Armageddon’s Fingerprints
Around the world a network of detectives searches for evidence of illicit nuclear activity. Is it enough to keep us safe from a nuclear catastrophe?
by Mark Wolverton | January 18, 2019
Read the full article at the Science History Institute.
Excerpt:
When routine inspections aren’t enough—as was the case with Iran before it signed in 2015 what’s known as the Iran nuclear deal (more formally, the Joint Comprehensive Plan of Action)—other measures beyond U.N. sanctions and diplomatic protests are possible. At this point inspectors become detectives or forensic specialists scrutinizing a crime scene for clues. That calls for measures beyond the usual record checking, container counting, radiation scanning, and facility tours.

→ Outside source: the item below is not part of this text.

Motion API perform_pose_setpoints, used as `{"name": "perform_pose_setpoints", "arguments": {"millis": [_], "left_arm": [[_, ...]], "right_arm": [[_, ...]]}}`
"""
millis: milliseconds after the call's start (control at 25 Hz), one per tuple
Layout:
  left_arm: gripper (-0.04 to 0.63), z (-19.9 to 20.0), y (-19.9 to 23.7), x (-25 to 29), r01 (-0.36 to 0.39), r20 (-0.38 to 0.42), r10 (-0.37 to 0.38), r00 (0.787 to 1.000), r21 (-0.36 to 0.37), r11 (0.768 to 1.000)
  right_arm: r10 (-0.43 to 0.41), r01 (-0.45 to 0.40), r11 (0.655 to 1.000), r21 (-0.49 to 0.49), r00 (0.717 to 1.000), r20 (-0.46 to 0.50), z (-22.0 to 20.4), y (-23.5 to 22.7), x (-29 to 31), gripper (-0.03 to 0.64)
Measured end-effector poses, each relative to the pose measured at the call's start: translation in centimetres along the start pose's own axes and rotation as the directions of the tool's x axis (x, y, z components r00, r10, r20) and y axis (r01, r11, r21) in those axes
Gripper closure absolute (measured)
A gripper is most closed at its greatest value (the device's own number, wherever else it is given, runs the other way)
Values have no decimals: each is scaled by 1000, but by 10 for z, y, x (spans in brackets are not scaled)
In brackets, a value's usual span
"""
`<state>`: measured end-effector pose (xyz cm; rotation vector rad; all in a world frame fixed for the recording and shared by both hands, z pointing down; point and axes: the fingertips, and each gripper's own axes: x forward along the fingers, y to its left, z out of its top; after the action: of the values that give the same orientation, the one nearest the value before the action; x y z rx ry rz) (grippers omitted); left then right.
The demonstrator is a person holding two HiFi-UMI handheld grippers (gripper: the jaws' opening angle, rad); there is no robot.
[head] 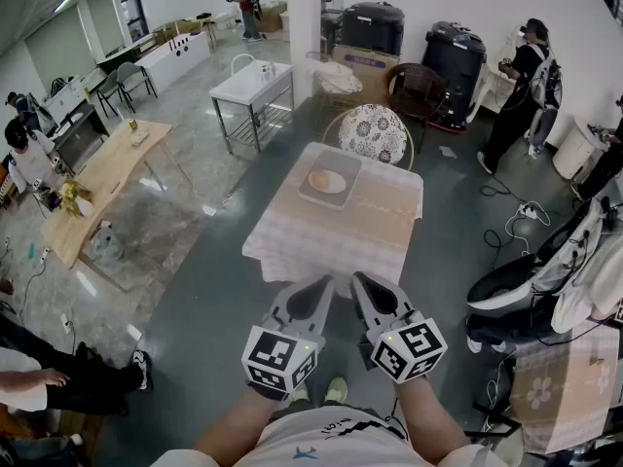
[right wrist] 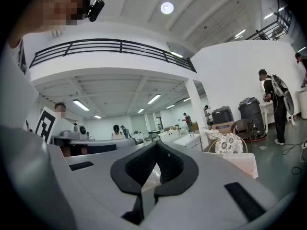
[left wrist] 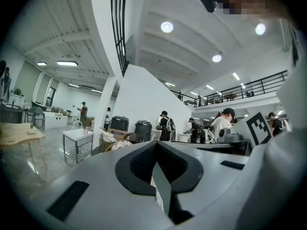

“One of the best ways of hiding something is you take all the stuff out of the room and then you repaint the room,” says R. Scott Kemp, director of the Laboratory for Nuclear Security and Policy at MIT, describing a neat disappearing trick. “And if there were any uranium particles, for example, that were just absorbed onto the surface of the walls, they get coated with paint. And then if you come in with a swipe and you try to pick them up, you won’t get them, because they’re encapsulated in the paint.” Inspectors have responded with lasers, specifically laser-induced breakdown spectroscopy, where, says Kemp, “you take a laser, you hold it up to the paint, you blast it, it vaporizes the paint and anything else in it, and then it looks for characteristic emission lines associated with uranium and plutonium in that vapor.”
Coupled with other measures, including satellites that search for infrared signatures from power plants and good old-fashioned intelligence analysis, such techniques will sooner or later ferret out any ongoing violation. More difficult, however, is trying to determine past activities. A state might not be presently enriching uranium for bomb fuel or doing anything else untoward, but what if it had made and stored weapons-grade materials before the arrival of nosy IAEA inspectors? “There are not as yet ways of really reconstructing historical operation of declared sites,” Kemp says. “If we go into a place and they say, ‘Oh yeah, we hadn’t told you about this, here’s our enrichment plant, of course there was uranium, here it is.’ There really isn’t any available technique for determining, ‘Well, how much uranium did you produce and what’s the history of the operation?’ ”
What do you do when the nuclear “smoking gun” has long ago stopped smoking? Kemp and his MIT colleague, nuclear scientist Michael Short, are among a small group of researchers working to answer that question. While looking for a way to better quantify radiation damage in materials, Short encountered a long-forgotten idea from Manhattan Project scientist Eugene Wigner, who proposed that atoms and molecules in a material can be dislocated from their usual positions by ionizing radiation, such as X-rays and gamma rays, and that some of this energy can be stored by the atoms. Short reasoned if such stored energy, or “Wigner energy,” could be released under heat, it would produce a “fingerprint” of the defects and the specific events that caused them.
Short immediately recognized this capability would be useful in civilian nuclear applications, such as in assessing the condition of reactor vessels during periodic inspections. But he and Kemp realized it might have an even more important role. “Scott and I think we can take, say, the centrifuges in Iran, measure the stored energy, . . . figure out how many bombs they’ve made, and see if they’re lying [when they claim to have made a greater or lesser number of bombs].” Kemp says the technique could determine both the type and amount of radiation to which something has been exposed; in other words, you can “lift these fingerprints of history from a pipe, a plastic gasket, or even the assembly table.” That would allow them to reconstruct the past operation of an enrichment plant or other nuclear facility, thus providing data that could be checked against a state’s officially declared records.
The work is still in its early stages but has already yielded promising results. The technique can show whether a material, such as stainless steel or Teflon, has been irradiated, but the crucial issue is to be able to detect precise levels of radiation over a very short time. So far, Short says, “We can detect the equivalent of about 5 or 10 years of enrichment, which is not good enough yet.” But once the process can detect recent illegal enrichment, say, 6 months ago, it will provide foolproof means for catching treaty violations. Short adds, “The preliminary results we’ve been getting are making me excited enough to think there’s something there. We’ve just got to test more samples in more controlled conditions.”